# What you are asked to do
Count the lines in the records beneath this task that contain the string "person", then give the count by itself.
○ ○ ○
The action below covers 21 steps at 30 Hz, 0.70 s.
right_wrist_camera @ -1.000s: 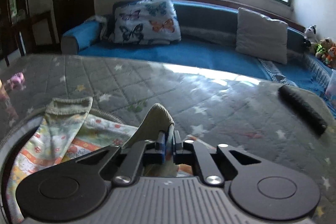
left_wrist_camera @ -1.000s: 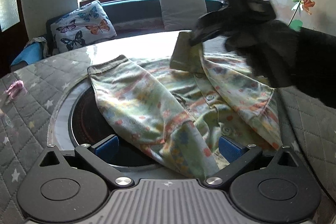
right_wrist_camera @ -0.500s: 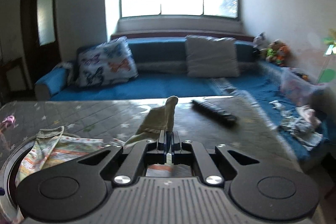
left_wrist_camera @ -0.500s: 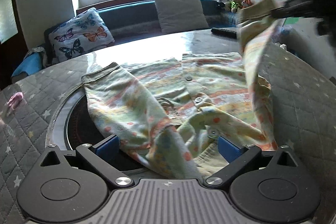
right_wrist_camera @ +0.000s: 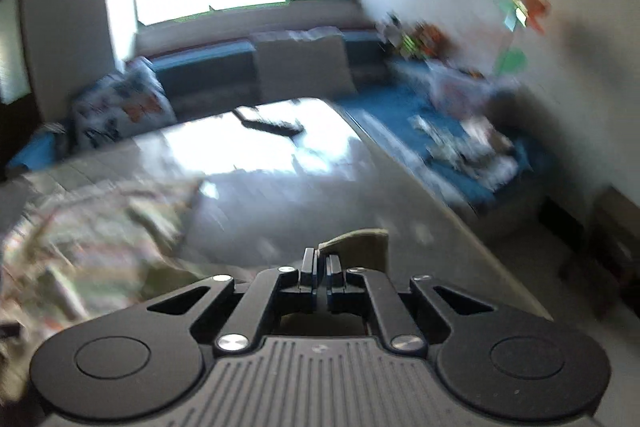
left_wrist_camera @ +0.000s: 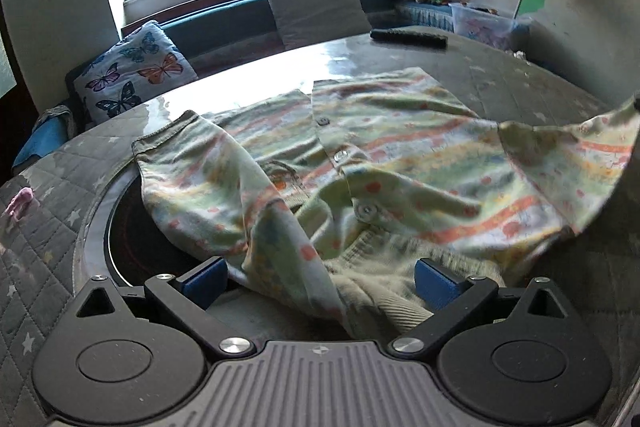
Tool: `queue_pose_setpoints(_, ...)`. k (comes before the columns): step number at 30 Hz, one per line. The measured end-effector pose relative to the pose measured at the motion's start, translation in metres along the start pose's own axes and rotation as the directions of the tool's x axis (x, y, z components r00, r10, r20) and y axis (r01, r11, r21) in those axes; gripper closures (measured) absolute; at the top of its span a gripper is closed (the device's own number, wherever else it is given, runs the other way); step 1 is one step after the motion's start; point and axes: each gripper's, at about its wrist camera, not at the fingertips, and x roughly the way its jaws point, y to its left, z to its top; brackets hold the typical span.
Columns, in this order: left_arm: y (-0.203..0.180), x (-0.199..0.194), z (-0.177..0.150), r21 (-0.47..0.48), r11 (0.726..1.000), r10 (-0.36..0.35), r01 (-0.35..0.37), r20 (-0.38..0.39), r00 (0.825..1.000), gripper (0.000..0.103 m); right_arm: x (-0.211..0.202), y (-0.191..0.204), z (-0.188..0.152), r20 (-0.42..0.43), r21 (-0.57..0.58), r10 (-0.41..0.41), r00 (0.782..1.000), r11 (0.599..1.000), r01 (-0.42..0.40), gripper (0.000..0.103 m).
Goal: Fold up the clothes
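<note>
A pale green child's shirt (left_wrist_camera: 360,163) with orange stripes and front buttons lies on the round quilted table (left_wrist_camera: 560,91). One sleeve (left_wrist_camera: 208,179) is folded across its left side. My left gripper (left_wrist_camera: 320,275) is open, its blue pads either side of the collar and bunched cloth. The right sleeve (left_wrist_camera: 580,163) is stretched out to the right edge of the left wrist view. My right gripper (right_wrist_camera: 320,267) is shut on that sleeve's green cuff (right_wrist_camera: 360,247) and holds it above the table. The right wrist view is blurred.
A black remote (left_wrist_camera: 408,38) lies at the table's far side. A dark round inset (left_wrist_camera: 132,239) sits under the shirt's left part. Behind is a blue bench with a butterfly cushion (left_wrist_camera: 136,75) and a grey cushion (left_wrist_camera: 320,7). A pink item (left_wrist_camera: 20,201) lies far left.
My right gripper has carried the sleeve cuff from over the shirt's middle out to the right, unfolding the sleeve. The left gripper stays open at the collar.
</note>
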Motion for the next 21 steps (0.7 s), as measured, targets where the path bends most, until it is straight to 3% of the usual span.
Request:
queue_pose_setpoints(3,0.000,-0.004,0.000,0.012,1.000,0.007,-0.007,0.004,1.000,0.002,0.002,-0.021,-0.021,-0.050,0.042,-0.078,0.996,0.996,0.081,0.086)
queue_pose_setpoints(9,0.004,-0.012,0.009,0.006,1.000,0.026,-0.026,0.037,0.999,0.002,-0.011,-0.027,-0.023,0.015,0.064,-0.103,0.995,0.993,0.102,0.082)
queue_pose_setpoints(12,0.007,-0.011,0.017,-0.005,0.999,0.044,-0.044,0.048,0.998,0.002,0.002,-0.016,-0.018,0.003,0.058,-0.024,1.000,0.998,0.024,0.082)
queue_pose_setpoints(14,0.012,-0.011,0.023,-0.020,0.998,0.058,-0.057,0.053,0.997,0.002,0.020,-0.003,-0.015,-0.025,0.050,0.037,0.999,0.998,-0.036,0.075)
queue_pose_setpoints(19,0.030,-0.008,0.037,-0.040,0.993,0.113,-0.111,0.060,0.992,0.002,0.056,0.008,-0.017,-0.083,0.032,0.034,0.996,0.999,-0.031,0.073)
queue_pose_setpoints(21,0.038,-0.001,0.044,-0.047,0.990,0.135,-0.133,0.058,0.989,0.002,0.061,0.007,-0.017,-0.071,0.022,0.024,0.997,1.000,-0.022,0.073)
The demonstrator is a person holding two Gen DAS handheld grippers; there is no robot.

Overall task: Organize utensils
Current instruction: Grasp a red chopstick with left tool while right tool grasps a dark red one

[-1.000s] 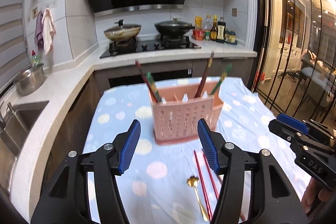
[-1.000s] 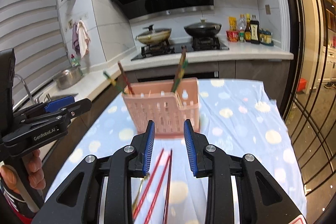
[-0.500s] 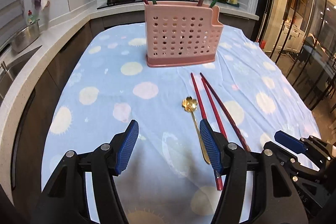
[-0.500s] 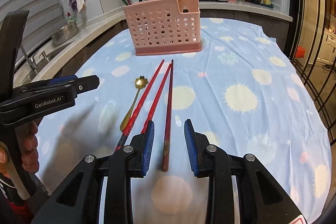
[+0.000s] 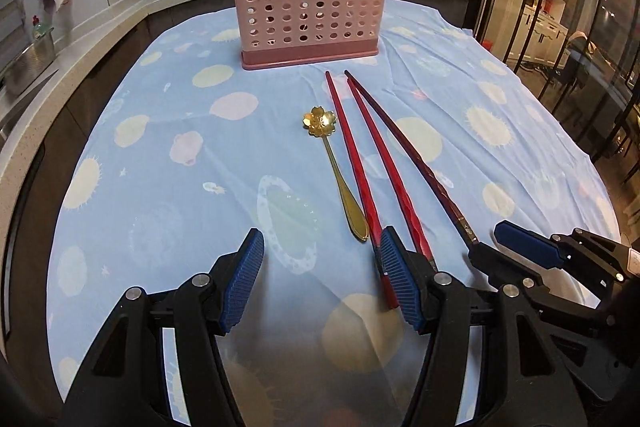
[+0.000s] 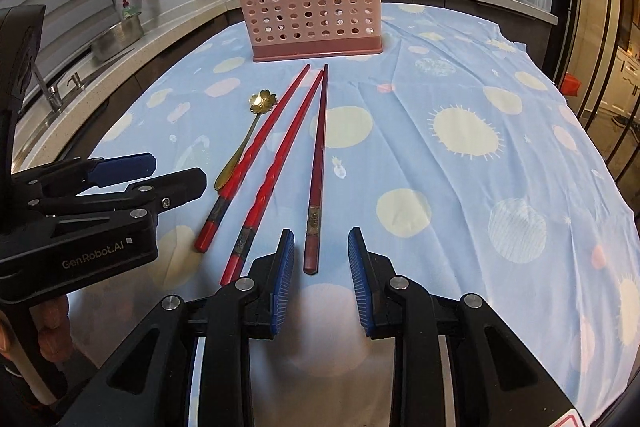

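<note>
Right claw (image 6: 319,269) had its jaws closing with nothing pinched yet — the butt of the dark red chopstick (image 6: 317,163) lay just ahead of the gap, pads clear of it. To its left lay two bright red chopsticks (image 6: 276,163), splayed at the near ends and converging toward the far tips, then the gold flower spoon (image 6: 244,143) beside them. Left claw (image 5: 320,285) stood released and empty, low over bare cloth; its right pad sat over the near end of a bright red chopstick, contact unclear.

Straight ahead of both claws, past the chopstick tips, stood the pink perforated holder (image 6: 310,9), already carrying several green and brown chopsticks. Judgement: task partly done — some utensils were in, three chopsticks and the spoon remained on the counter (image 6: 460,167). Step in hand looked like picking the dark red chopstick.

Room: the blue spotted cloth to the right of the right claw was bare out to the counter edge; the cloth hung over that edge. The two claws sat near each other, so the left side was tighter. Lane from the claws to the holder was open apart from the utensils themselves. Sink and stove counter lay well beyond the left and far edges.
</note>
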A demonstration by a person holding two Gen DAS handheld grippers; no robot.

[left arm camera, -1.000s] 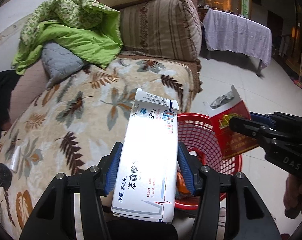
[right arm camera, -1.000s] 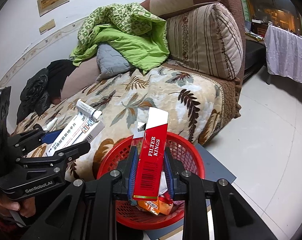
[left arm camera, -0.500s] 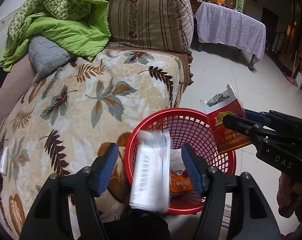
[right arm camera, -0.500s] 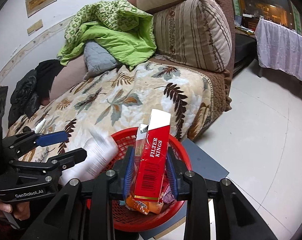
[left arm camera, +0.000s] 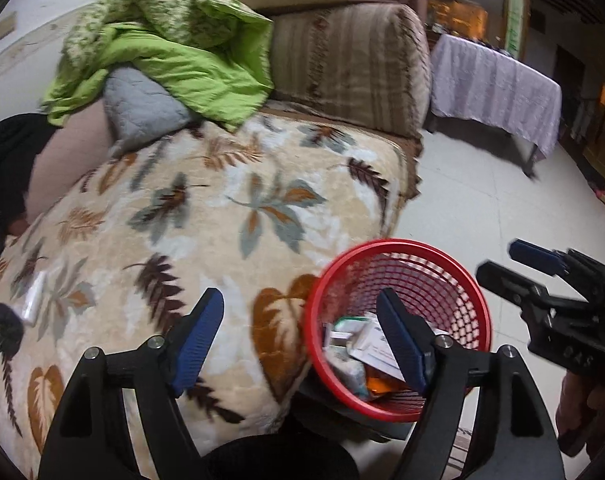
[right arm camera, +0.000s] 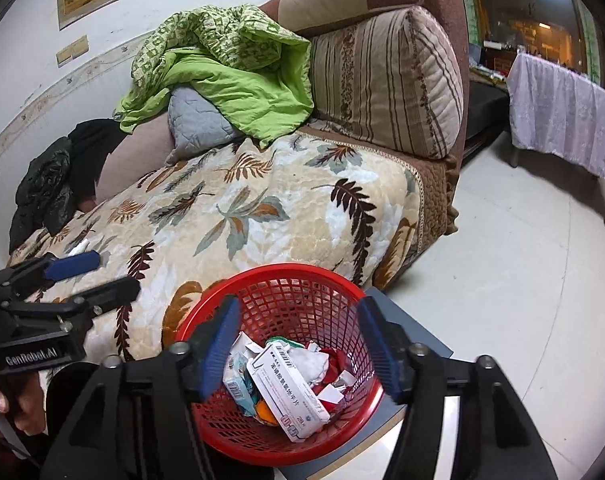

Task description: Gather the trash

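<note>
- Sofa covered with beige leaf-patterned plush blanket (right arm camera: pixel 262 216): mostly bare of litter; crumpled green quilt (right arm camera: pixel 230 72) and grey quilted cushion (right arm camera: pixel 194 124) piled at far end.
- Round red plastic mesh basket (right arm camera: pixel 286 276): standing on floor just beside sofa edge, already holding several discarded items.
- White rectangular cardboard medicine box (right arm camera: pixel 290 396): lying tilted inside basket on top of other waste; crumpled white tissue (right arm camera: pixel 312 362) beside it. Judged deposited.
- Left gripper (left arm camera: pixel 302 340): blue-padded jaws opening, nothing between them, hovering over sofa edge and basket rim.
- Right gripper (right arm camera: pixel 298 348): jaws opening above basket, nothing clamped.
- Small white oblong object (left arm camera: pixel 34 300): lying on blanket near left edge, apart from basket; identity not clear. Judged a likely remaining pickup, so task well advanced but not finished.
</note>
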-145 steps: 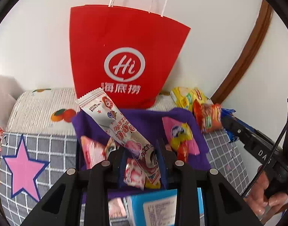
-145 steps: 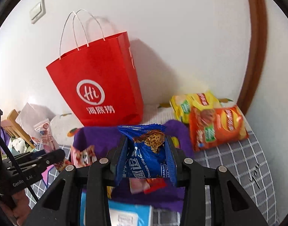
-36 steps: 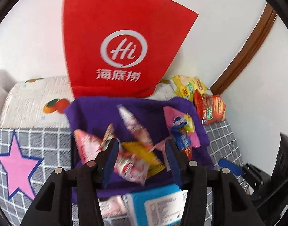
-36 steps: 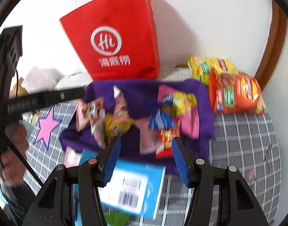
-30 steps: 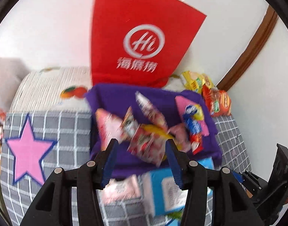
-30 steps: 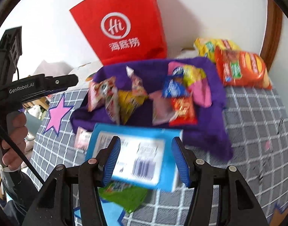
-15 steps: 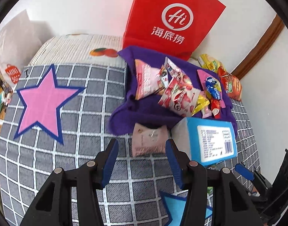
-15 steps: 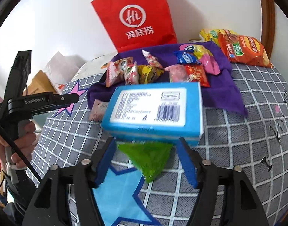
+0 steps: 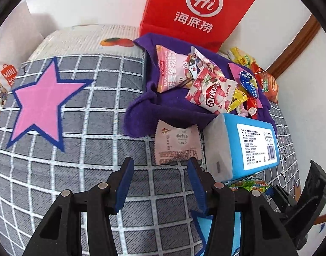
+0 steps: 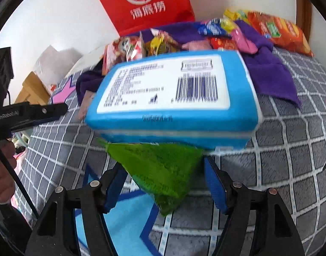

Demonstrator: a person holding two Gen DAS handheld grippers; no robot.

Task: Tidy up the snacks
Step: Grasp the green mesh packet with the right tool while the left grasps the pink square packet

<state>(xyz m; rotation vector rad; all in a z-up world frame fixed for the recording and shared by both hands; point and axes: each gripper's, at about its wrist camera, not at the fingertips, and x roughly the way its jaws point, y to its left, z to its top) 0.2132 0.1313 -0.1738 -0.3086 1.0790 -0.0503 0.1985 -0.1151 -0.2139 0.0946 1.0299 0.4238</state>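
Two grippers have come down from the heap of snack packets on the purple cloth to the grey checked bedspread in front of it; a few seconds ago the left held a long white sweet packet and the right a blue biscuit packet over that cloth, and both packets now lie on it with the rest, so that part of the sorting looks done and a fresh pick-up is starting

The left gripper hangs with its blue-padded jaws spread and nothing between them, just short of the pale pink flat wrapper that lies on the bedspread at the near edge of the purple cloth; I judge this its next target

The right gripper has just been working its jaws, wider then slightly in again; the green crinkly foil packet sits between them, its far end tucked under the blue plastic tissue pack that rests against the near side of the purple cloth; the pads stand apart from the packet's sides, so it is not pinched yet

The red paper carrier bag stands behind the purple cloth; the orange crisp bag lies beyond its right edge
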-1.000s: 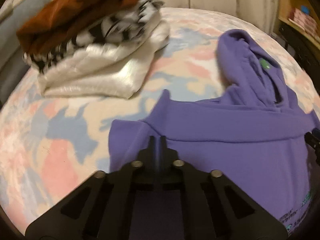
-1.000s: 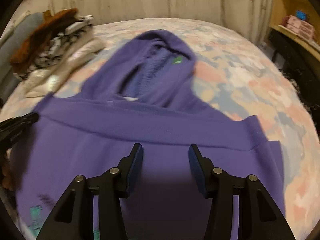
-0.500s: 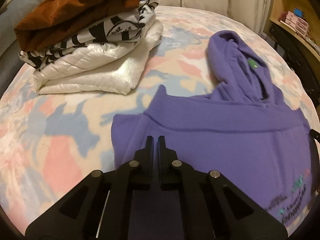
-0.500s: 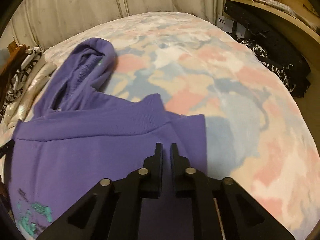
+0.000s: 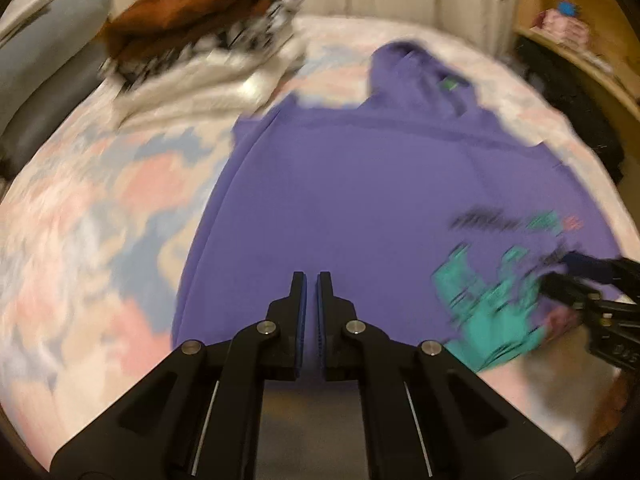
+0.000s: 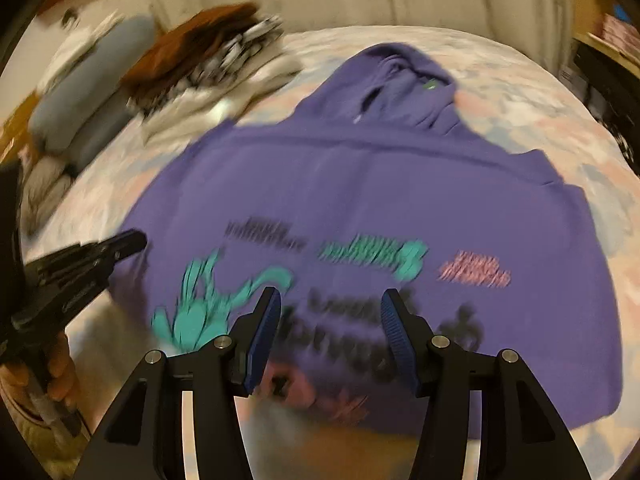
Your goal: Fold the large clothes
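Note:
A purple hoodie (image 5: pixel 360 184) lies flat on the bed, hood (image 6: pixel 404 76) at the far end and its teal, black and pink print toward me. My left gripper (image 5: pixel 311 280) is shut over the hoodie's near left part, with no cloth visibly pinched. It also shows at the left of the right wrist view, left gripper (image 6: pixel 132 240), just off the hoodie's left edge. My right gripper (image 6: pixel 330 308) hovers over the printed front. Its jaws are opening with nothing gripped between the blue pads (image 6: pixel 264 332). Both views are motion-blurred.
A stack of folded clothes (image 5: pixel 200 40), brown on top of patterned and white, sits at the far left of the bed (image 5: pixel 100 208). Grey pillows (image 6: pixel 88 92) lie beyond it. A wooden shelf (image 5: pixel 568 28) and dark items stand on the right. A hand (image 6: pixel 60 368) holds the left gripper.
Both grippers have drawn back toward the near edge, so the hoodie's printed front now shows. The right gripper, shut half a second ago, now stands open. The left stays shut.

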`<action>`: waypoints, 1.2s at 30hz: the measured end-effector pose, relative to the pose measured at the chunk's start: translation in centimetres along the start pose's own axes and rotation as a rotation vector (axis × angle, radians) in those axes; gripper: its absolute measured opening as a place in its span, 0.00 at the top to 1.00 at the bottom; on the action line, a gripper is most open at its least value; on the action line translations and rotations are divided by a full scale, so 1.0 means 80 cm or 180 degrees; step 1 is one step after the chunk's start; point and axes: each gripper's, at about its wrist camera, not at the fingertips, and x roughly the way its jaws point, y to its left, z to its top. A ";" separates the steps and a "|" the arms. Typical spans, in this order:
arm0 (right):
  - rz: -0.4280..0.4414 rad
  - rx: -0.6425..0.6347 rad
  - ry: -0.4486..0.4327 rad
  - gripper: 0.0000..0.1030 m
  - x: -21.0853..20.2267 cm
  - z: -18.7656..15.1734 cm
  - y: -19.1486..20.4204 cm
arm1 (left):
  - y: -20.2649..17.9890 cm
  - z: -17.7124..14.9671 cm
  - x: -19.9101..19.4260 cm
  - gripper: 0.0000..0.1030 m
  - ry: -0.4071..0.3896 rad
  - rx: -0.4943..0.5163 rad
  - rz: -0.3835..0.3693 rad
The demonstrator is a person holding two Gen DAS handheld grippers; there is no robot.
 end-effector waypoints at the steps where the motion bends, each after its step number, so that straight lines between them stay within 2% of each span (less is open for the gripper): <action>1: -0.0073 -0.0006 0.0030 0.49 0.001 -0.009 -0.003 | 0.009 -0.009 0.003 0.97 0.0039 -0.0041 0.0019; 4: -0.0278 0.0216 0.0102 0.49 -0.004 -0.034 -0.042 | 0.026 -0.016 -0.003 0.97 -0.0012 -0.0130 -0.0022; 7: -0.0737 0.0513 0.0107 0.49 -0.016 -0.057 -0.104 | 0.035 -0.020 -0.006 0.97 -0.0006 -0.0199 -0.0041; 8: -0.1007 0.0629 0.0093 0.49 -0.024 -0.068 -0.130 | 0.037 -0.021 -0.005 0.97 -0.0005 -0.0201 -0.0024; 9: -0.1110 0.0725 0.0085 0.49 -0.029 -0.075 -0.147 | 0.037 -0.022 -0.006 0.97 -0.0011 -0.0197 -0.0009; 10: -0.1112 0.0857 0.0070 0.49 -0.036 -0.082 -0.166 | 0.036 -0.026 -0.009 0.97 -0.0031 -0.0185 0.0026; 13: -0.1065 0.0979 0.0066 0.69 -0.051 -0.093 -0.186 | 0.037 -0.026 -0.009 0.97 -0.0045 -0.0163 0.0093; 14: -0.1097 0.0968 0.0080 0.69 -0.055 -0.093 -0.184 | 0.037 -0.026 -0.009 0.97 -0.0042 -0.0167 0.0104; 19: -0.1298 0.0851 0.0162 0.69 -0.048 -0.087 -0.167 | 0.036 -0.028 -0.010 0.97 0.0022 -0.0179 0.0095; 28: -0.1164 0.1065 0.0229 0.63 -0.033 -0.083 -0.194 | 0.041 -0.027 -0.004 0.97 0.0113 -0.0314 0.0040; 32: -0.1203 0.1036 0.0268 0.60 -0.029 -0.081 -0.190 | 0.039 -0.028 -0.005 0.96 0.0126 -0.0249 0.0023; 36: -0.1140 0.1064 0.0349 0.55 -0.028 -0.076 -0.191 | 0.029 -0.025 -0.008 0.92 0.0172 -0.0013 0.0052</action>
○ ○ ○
# Exercise result
4